Our machine-learning techniques, which allow us to segment audiences by small geographies. We started showing different search results in different small towns because we know where the query comes from, and for 20 percent or 30 percent of all search queries, the result needs to be different for different areas. This year we are developing what we call social context search or social search. We are partnering with all the social networks available here in Russia and in the Turkish space. We use this information to provide better search results for some classes of queries.
With Google trying to expand, is it going to be harder for you to hold market share?
In principle, yes. Browsers offer now one of the important distribution tools for all the services, including search. Defaulting the browsers could influence the users’ preferences. They can’t change them completely, but they could influence them several percent, and with that several percent anything could get started.
What is Yandex looking for in acquisitions?

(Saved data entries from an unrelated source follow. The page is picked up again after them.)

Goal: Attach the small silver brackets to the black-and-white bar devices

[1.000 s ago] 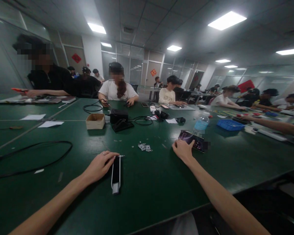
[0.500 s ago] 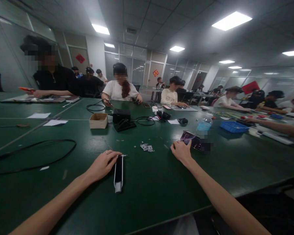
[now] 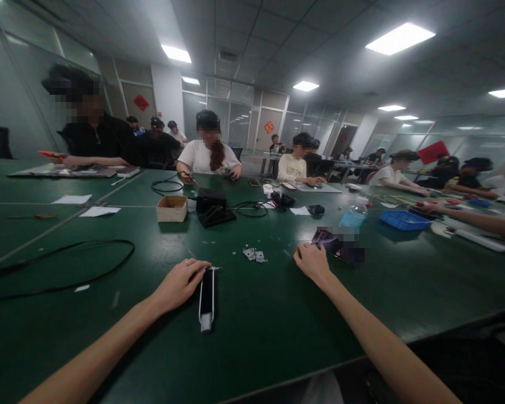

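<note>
"Pulled back since the earlier frame: the right hand's (image 3: 312, 262) thumb, off the dark phone (image 3: 335, 246)."

"And the white-edged strip (image 3: 207, 297)?"

"Lying at seven o'clock on the bench (image 3: 256, 331), left hand (image 3: 179, 287) over its twelve o'clock end, fingers close together. Perhaps steadying it; cannot tell whether pinching."

"And the right?"

"Curled at the phone's nine o'clock end, likely keeping it put; grip too hidden to tell."

"Anything in the way?"

"From the strip: loose metal plates (image 3: 255, 255) toward one, between both hands; open box (image 3: 172, 211) at eleven, black adapter (image 3: 210, 201) at twelve. Just past the phone, at one, a bottle (image 3: 354, 214), probably blocking any straight reach."
</note>
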Demonstrator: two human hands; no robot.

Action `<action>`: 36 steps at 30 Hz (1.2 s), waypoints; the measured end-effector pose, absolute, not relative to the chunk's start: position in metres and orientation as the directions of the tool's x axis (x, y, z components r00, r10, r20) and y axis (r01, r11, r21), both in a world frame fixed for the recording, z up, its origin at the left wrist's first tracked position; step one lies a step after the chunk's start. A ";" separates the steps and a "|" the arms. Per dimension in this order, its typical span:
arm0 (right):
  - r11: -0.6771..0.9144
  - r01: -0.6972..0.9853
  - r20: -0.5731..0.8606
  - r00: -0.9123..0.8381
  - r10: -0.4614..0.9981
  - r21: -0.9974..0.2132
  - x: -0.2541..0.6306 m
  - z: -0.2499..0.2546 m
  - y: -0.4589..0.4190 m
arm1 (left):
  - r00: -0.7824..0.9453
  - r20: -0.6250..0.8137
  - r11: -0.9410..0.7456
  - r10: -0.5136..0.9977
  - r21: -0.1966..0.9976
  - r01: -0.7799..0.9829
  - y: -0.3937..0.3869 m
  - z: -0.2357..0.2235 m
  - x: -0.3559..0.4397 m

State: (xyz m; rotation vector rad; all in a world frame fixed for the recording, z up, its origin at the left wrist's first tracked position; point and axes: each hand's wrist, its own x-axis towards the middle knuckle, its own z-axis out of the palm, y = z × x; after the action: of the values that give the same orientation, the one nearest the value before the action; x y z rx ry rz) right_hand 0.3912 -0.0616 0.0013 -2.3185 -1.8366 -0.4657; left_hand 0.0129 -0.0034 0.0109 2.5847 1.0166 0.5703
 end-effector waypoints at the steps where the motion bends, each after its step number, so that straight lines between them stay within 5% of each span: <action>1: -0.221 0.972 0.322 0.186 0.928 0.076 0.386 0.004 -0.062 | 0.665 0.253 -0.700 0.703 0.416 0.581 -0.003 0.010 0.013; 15: 0.172 0.963 0.249 -0.118 0.961 -0.207 0.314 0.041 -0.013 | 0.584 0.274 -0.639 0.764 0.444 0.628 -0.008 0.006 0.012; 28: 0.140 0.952 -0.045 -0.158 0.986 -0.271 0.350 0.026 -0.028 | 0.568 0.215 -0.600 0.794 0.427 0.677 -0.014 0.013 0.014; 36: 0.110 0.921 -0.069 -0.146 0.987 -0.374 0.340 0.027 -0.030 | 0.589 0.233 -0.626 0.774 0.419 0.658 -0.012 0.009 0.015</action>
State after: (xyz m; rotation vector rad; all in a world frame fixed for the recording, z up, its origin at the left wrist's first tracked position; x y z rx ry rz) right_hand 0.3399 -0.0296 0.0267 -1.9102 -2.1840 0.4937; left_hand 0.0151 -0.0116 0.0092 2.5319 1.1724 0.5759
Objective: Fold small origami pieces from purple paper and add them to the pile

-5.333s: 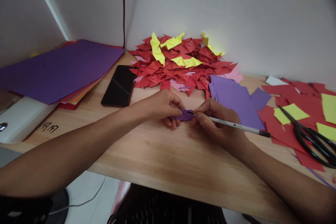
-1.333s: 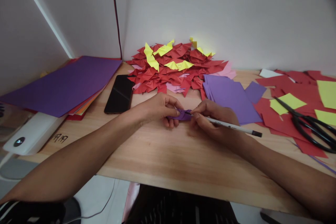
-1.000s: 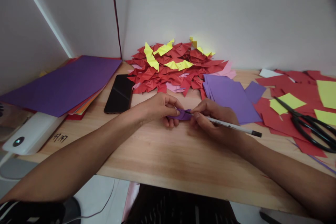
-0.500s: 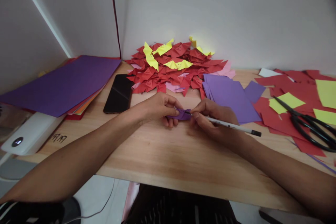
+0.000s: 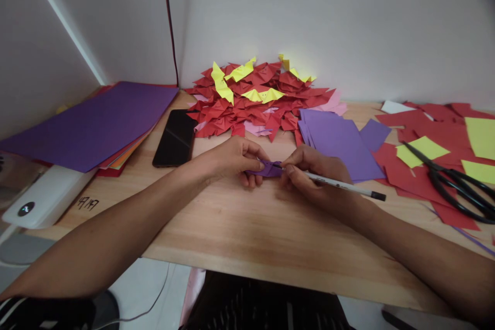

We have two kinds of acquisitions. One is when we want to get acquainted with a field or help support some field—it is more about our work with startups. Another channel of acquisition is businesslike. With all this platform optimization, we need to have our own footprint in mobile phones. Last year we bought a software manufacturer for mobile phones. We’re now able to launch our own Android-like systems with Yandex cloud services built in.
What are some of the most influential tools Yandex has developed?
Everybody here now uses Yandex Traffic Jams. When you travel around Moscow, you can see almost every car is using a smartphone where they can see what’s ahead of them. It’s a very exciting thing which didn’t exist before we launched it.
Are there companies you really admire and try to recreate in Yandex?
I think Yandex is something in between two different cultures. One originated from the old Soviet culture of the scientific institute. It was a free atmosphere of scientists, maybe too free because nobody cared about making money. Another origin is something close to what you usually see in California startups. Of course, today we need not just to produce technology, but it must be products which are monetizable, that could really change peoples’ lives.
Is it much harder to run a search business in Russia than it would be in another country?
In terms of regulation, the Russian Internet for the last 10 or 15 years has been the most open and free segment of the Internet anywhere. We had almost no regulation. It was good, and it was bad. There are two kinds of problems which we encountered. One is businesslike problems like copyright, and the other is public protection, child porn and all that. With no regulation at all, it’s very hard to deal with copyright issues, for example, and we would like to have some kind of regulation. And also with the publicly dangerous content, some of which is explicitly dangerous and some much more questionable. That’s why some regulation is needed here. The problem with recent initiatives is that there is no difference between the explicit content, which is illegal by all the laws, and the content which just somebody doesn’t like.
What’s in store for Russian tech?
Russia has to have a technology company of global meaning sooner or later. We should take the depth of technical culture we have here and make it available worldwide.